How to encapsulate python's call to matlab function into an executable file?
Encapsulating a Python call to a MATLAB function into a standalone executable requires a multi-layered approach that addresses both the MATLAB runtime dependency and the Python interpreter itself. The core technical challenge is that a MATLAB function, even when compiled into a library, is not a self-contained binary but requires the proprietary MATLAB Runtime (MCR) to execute. Therefore, the encapsulation strategy must bundle or manage dependencies for both the Python code and this external runtime environment. The most robust method involves a two-step process: first, using MATLAB's `compiler` toolbox to package the target function into a deployable component, and second, using a Python packaging tool like PyInstaller to freeze the calling Python script and its dependencies into a single executable, while ensuring the MCR is correctly referenced and distributed.
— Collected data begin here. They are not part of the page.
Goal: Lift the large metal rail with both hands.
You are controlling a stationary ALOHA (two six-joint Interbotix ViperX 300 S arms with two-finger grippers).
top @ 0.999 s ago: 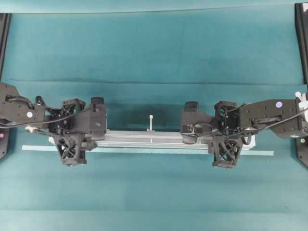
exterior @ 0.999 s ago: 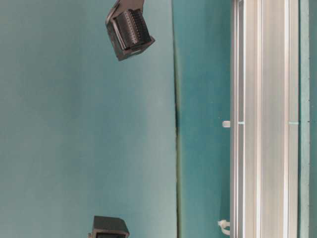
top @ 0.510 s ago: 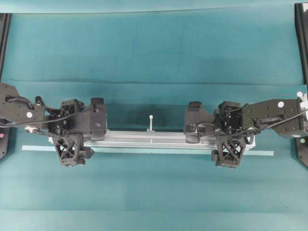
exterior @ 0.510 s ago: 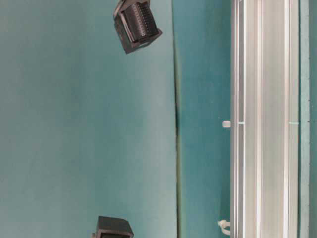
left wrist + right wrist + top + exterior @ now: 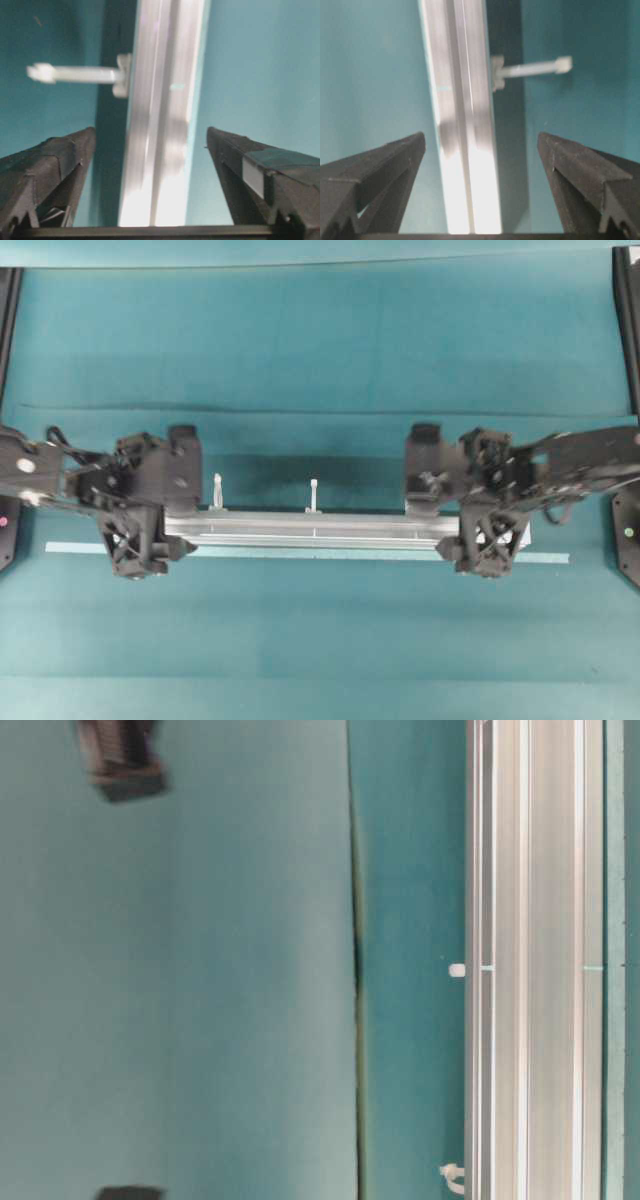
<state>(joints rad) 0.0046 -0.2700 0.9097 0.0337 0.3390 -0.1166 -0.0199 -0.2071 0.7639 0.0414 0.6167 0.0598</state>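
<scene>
Both grippers now spread wide vs 1 s ago, pulled outward. Left gripper (image 5: 148, 523) & right gripper (image 5: 478, 523) open, straddling rail (image 5: 310, 530) mid-frame, not gripping.

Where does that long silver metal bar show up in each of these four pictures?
Overhead: the large metal rail lies level across the lower middle.
Table-level: it runs top to bottom down the right side.
Left wrist: it runs up the middle, between the open claw's fingers.
Right wrist: up the middle, slightly left.
Shared landmark: a white zip tie sticking out sideways from the rail.
</scene>
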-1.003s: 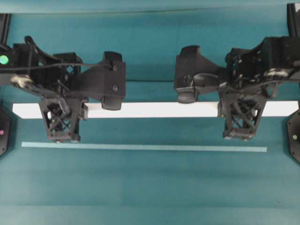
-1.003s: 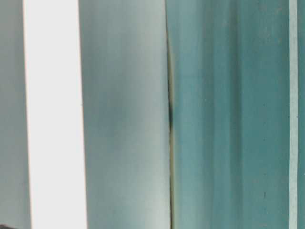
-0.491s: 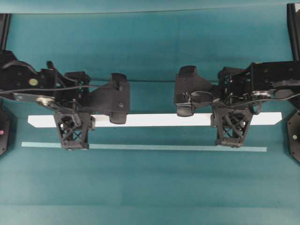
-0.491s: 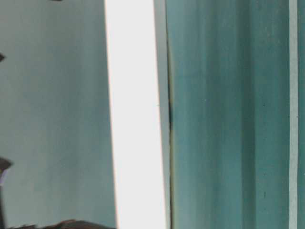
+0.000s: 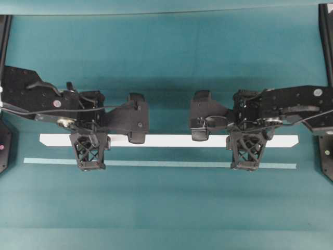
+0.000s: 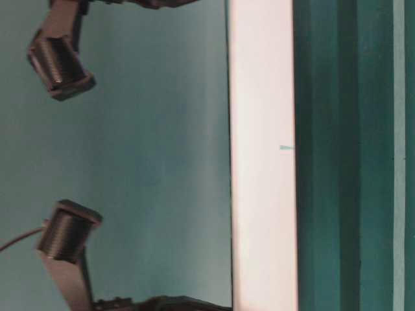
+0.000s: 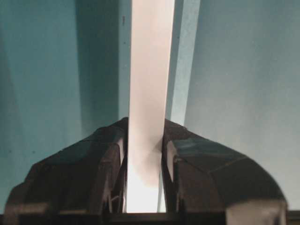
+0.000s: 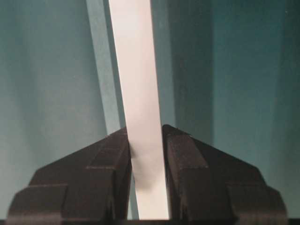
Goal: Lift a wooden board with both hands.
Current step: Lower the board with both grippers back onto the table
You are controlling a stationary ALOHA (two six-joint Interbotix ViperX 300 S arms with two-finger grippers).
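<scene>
Grippers, left gripper (image 7: 144,154) and right gripper (image 8: 145,150), are clamping the wooden board (image 5: 166,140) across mid-frame. Grasp looking done; whether it is clearing the table (image 5: 166,208) is unclear.

From above I see my left gripper (image 5: 91,156) and right gripper (image 5: 245,155) straddling the white wooden board (image 5: 166,140), which runs level across the teal table (image 5: 166,208), just behind the pale tape strip (image 5: 161,163).
</scene>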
The initial step is performed within MATLAB. Using the `libraryCompiler` or `compiler.build` functions, you create a Python package from your MATLAB function. This generates a directory containing a `.ctf` file (the compiled component), a Python wrapper module, and other metadata. Critically, this process does not eliminate the need for the MATLAB Runtime; it merely creates an interface that allows Python to load and call the compiled function via the `matlab.engine` module or a generated specific module. The deployment guide generated by the compiler will specify the exact version of the MCR required. For distribution, you must either bundle this specific MCR installer with your application or require end-users to install it separately, which is often a significant hurdle due to its large size (several gigabytes).
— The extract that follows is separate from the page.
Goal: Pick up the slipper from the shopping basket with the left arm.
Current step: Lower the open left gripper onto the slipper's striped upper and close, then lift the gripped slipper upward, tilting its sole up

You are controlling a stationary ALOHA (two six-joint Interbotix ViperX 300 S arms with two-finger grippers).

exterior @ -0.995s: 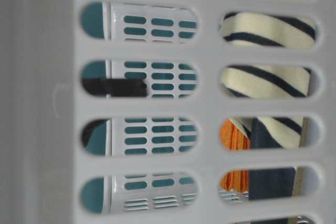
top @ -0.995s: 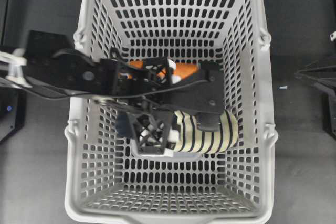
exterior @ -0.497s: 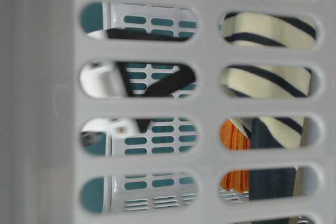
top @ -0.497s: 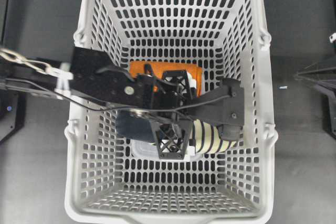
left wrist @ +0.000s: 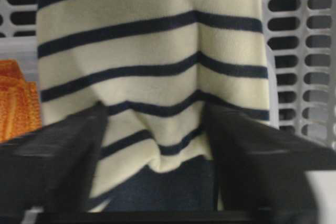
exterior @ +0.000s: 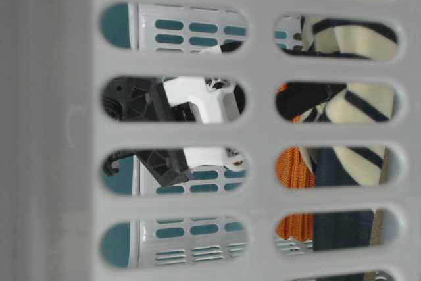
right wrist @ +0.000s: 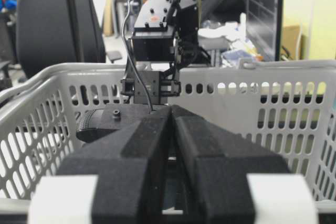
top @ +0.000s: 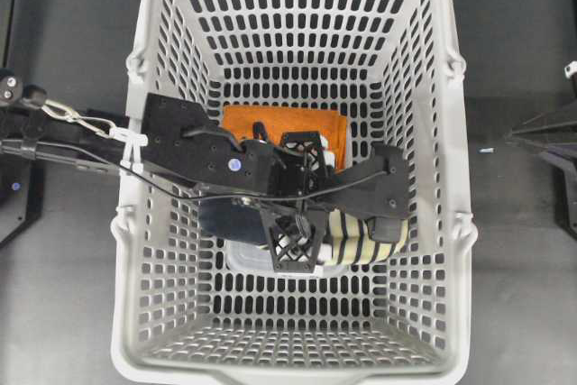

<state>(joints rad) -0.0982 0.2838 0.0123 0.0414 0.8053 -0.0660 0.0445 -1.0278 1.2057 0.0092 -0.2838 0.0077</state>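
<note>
The cream slipper with navy stripes (top: 365, 236) lies on the floor of the light grey shopping basket (top: 126, 313), toe toward the right wall. My left gripper (top: 314, 211) reaches down into the basket and is shut on the slipper. In the left wrist view its fingers (left wrist: 63, 156) press both sides of the striped upper (left wrist: 152, 51), which puckers between them above the navy insole. The table-level view shows the white-tipped fingers (exterior: 197, 97) beside the crumpled slipper (exterior: 355, 103). My right gripper (right wrist: 171, 114) is shut and empty outside the basket.
A folded orange cloth (top: 279, 119) lies on the basket floor just behind the slipper, partly under the left arm; it also shows in the left wrist view (left wrist: 16, 98). The tall slotted walls (right wrist: 262, 103) enclose the left arm. The right arm (top: 550, 142) rests at the right edge.
My left gripper has dropped lower into the basket and its fingers have closed on the slipper, whose upper now crumples. The right arm has not moved.
</note>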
Subsequently, you turn to the Python side. Your script will import the generated MATLAB package. To create an executable from this script, tools like PyInstaller, cx_Freeze, or Nuitka are used. PyInstaller is a common choice. You must create a spec file or use command-line arguments to ensure all hidden imports are captured, particularly the `matlab` engine modules and your generated wrapper. The most complex part is handling the MCR dependency. PyInstaller cannot directly bundle the MCR itself. Therefore, the standard practice is to write installer logic that either checks for the presence of the correct MCR version on the target system and installs it if missing, or distributes the MCR installer alongside your `.exe` and launches it as part of your application's first-run setup. Your Python code's entry point must be engineered to locate the MCR, often by setting the `LD_LIBRARY_PATH` on Linux, `DYLD_LIBRARY_PATH` on macOS, or modifying the system path on Windows programmatically before attempting to import the MATLAB package.
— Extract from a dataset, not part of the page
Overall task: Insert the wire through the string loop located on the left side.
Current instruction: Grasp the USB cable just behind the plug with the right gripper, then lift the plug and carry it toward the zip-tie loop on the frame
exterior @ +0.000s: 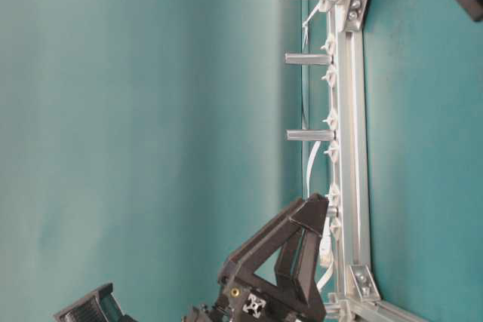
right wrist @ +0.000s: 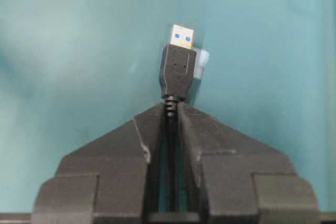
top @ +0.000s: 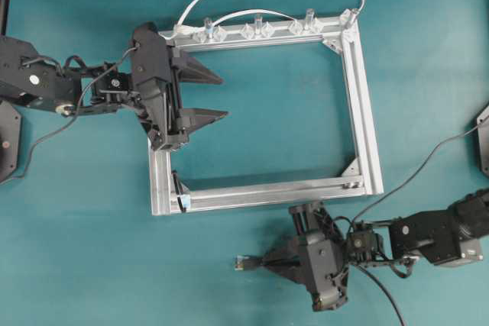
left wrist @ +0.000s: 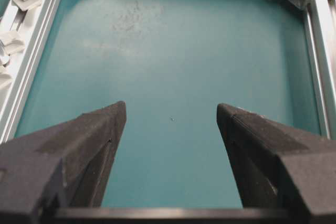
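Right end effector point(right wrist: 170, 109), nearest, clenched on the wire point(right wrist: 177, 69) just behind its plug, outside the frame point(top: 367, 127). Left end effector point(left wrist: 171, 116) released over the frame's left rail. String loop point(top: 178, 186), barely discernible, at the lower-left corner.

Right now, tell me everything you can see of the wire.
The wire is a thin black cable ending in a black moulded USB plug with a ribbed collar and a metal tip that shows blue inside. The right hand is shut on the cable just behind the plug, so the plug sticks out past the fingertips. From overhead, the plug points left, below the silver frame and outside it, while the cable trails back past the right arm toward the picture's lower edge. Whether the plug touches the table is unclear.
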Robot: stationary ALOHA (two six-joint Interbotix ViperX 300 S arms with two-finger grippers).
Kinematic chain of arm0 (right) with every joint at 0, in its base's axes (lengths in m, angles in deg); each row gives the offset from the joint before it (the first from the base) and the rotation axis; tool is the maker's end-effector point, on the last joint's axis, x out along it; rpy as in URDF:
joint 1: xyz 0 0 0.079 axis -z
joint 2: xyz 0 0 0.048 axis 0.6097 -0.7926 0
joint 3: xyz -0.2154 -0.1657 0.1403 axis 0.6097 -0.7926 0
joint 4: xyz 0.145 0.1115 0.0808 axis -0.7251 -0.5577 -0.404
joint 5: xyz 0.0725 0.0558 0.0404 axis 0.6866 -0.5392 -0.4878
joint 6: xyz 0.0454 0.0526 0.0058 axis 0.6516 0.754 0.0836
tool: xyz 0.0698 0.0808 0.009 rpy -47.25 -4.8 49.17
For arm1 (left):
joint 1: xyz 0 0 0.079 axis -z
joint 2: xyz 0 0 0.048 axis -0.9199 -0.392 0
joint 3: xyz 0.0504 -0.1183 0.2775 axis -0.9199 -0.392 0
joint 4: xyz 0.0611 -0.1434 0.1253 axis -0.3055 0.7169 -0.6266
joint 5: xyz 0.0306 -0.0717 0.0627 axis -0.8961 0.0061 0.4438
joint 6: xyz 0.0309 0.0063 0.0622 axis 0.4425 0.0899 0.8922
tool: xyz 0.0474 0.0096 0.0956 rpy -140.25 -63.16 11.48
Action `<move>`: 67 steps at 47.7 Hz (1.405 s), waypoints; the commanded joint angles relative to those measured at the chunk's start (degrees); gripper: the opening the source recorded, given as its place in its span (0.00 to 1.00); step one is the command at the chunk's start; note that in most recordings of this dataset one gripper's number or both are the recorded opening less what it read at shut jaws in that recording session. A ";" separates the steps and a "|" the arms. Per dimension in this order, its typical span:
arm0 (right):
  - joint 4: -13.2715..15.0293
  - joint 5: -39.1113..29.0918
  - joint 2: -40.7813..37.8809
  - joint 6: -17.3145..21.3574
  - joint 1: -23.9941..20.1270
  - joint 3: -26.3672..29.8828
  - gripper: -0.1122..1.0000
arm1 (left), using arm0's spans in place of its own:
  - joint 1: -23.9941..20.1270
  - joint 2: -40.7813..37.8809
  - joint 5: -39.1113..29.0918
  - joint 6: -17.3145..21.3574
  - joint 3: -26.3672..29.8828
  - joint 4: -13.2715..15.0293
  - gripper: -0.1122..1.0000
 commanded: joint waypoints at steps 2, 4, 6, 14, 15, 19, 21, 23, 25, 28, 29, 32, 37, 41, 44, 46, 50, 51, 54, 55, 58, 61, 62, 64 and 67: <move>-0.09 -0.09 2.99 -0.09 0.18 0.44 0.18 | 0.35 1.23 0.26 -0.18 0.88 -0.18 0.77; -0.09 -0.18 3.34 -0.18 0.18 0.44 0.18 | 0.35 1.23 0.26 -0.18 0.88 -0.18 0.77; -0.09 -0.26 3.69 -0.53 0.26 0.44 0.18 | 0.35 1.23 0.26 -0.18 0.88 -0.18 0.77; -0.18 -2.55 6.15 -3.96 1.05 0.53 0.18 | 0.35 1.23 0.26 -0.18 0.88 -0.18 0.77; -0.18 -2.99 6.50 -4.48 1.23 0.53 0.18 | 0.35 1.23 0.26 -0.18 0.88 -0.18 0.77; -0.18 -4.83 8.00 -6.42 2.29 0.44 0.18 | 0.35 1.23 0.26 -0.18 0.88 -0.18 0.77; -0.18 -5.45 8.88 -7.47 2.81 0.35 0.18 | 0.35 1.23 0.26 -0.18 0.88 -0.18 0.77; -0.26 -6.15 9.67 -8.44 3.43 0.35 0.18 | 0.35 1.23 0.26 -0.18 0.88 -0.18 0.77; -0.18 -6.77 10.46 -9.32 3.96 0.35 0.18 | 0.35 1.23 0.18 -0.18 0.88 -0.18 0.77; -0.18 -7.56 11.60 -10.37 4.75 0.35 0.18 | 0.35 1.23 -0.18 -0.18 0.88 -0.18 0.77; -0.18 -7.91 12.13 -10.90 5.10 0.35 0.18 | 0.35 1.23 -0.35 -0.18 0.88 -0.18 0.77; -0.18 -8.79 13.10 -11.60 5.63 0.35 0.18 | 0.35 1.23 -0.79 -0.18 0.97 -0.18 0.77; -0.18 -10.28 14.24 -12.57 6.15 0.35 0.18 | 0.44 1.23 -1.49 -0.18 1.23 -0.18 0.77; -0.18 -11.16 14.77 -12.57 6.33 0.35 0.18 | 0.53 1.23 -1.85 -0.18 1.32 -0.18 0.77; -0.18 -11.43 14.85 -12.57 6.33 0.35 0.18 | 0.44 1.23 -1.93 -0.09 1.41 -0.18 0.77; -0.18 -11.78 14.85 -12.57 6.33 0.35 0.18 | 0.53 1.23 -1.93 -0.18 1.41 -0.18 0.77; -0.18 -12.13 14.85 -12.57 6.33 0.35 0.18 | 0.62 1.23 -1.93 -0.18 1.41 -0.18 0.77; -0.18 -12.13 14.85 -12.57 6.33 0.35 0.18 | 0.62 1.32 -1.93 -0.09 1.41 -0.18 0.77; -0.18 -12.13 14.85 -12.57 6.33 0.35 0.18 | 0.70 1.23 -1.85 -0.09 1.41 -0.18 0.77; -0.18 -12.13 14.85 -12.57 6.33 0.35 0.18 | 0.70 1.23 -1.93 -0.09 1.41 -0.18 0.77; -0.18 -12.13 14.85 -12.57 6.33 0.26 0.18 | 0.79 1.23 -1.93 -0.18 1.41 -0.18 0.77; -0.18 -12.13 14.85 -12.57 6.33 0.35 0.18 | 0.79 1.23 -1.85 -0.18 1.41 -0.18 0.77; -0.18 -12.13 14.85 -12.66 6.33 0.35 0.18 | 0.88 1.23 -1.93 -0.09 1.41 -0.18 0.77; -0.18 -12.13 14.77 -12.66 6.33 0.26 0.18 | 0.88 1.23 -1.93 -0.09 1.41 -0.18 0.77; -0.09 -12.13 14.85 -12.66 6.59 0.35 0.18 | 0.88 1.23 -1.93 -0.09 1.41 -0.18 0.77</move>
The final deliverable is thus not a single magical `.exe` file, but rather a distribution package consisting of your PyInstaller-generated executable (which bundles the Python interpreter and your script's dependencies) and the MATLAB Runtime installer or its extracted libraries. The installation mechanism on the target machine must establish a known path where the MCR resides, which your executable will reference. This architecture means the encapsulation is more about creating a coherent deployment and installation workflow than producing a solitary binary. The principal implications are increased distribution size, complex cross-platform compatibility challenges, and licensing considerations regarding the redistribution of the MATLAB Runtime, which is generally permitted for standalone applications but requires careful review of MathWorks' deployment agreements.